● **What you need to do**: Nothing but the lines from the one with "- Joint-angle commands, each" down to the one with "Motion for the" should be returned, exactly and with both ends included, from the material below.

========

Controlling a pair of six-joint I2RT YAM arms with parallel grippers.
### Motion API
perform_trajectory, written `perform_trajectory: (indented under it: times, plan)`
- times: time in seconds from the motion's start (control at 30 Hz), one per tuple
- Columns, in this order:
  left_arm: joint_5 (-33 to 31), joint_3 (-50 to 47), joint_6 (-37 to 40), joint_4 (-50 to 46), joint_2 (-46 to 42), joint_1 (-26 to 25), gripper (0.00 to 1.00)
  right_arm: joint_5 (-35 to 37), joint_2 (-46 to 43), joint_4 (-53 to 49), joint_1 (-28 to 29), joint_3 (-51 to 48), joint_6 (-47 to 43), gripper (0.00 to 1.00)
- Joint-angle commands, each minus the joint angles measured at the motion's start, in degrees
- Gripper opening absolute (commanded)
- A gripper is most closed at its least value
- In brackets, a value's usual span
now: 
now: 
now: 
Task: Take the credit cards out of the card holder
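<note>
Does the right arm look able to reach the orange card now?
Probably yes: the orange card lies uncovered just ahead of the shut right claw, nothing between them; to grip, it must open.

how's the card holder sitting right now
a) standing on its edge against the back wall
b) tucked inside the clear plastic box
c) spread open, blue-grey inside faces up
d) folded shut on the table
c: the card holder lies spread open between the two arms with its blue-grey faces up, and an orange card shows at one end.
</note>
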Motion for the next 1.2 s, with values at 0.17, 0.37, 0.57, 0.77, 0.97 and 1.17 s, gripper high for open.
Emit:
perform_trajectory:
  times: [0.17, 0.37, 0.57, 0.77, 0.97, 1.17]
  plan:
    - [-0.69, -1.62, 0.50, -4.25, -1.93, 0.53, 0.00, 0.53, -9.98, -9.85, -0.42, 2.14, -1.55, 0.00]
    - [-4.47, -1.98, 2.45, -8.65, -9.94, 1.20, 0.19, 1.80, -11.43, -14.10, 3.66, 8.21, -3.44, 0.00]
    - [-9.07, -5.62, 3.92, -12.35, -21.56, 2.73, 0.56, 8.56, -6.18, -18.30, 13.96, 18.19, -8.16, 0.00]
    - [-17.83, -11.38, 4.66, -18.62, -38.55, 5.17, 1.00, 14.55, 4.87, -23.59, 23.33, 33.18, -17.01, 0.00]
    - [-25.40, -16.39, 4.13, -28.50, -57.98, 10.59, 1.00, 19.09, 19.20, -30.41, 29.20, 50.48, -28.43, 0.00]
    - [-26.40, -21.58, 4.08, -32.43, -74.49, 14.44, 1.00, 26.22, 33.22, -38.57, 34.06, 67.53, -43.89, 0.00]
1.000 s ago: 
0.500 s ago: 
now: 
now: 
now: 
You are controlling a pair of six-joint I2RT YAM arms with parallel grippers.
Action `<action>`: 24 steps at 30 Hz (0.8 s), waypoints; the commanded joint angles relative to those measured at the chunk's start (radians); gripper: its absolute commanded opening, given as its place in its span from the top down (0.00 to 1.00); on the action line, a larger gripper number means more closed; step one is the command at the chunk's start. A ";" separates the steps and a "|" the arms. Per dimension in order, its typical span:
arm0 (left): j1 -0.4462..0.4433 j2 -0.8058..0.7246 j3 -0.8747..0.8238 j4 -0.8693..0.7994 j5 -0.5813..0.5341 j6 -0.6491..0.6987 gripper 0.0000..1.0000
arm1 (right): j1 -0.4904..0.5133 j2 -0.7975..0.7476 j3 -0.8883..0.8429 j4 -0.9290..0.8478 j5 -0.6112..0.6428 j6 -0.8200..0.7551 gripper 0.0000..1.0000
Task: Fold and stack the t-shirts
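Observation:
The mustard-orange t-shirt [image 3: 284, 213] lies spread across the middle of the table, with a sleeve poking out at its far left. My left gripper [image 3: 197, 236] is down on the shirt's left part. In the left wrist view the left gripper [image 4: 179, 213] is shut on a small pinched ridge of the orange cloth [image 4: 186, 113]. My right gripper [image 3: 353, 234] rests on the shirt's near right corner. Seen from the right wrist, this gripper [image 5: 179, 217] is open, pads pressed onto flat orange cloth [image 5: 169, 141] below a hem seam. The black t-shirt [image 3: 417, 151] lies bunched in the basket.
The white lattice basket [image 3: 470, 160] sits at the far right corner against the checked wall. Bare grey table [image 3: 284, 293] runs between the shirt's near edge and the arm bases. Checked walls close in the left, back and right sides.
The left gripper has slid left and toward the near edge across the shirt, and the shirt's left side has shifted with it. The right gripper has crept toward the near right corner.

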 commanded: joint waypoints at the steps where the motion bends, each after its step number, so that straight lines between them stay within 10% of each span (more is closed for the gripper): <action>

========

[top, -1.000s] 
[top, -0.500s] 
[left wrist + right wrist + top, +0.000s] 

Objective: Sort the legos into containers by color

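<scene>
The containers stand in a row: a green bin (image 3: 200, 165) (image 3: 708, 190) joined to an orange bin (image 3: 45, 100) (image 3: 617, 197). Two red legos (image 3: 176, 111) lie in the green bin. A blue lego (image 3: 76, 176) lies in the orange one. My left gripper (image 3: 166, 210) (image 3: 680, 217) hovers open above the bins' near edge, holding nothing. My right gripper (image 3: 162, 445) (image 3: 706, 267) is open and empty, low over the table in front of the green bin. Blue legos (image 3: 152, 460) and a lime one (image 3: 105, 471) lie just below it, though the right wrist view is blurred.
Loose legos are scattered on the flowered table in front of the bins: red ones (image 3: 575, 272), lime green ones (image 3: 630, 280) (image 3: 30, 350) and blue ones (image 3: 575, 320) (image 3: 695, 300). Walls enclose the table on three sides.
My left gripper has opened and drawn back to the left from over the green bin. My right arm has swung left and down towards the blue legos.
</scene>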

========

● **Exercise result**:
- Joint-angle commands, each minus the joint angles measured at the motion's start, in degrees
- Gripper opening absolute (commanded)
- A gripper is most closed at its least value
- In brackets, a value's usual span
now: 
now: 
now: 
Task: Take the credit cards out of the card holder
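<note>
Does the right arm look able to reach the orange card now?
Probably yes: the orange card lies uncovered just ahead of the shut right claw, nothing between them; to grip, it must open.

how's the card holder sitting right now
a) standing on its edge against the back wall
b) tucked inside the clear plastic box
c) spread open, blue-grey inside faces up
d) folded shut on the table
c: the card holder lies spread open between the two arms with its blue-grey faces up, and an orange card shows at one end.
</note>
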Motion for the next 1.2 s, with values at 0.17, 0.37, 0.57, 0.77, 0.97 and 1.17 s, gripper high for open.

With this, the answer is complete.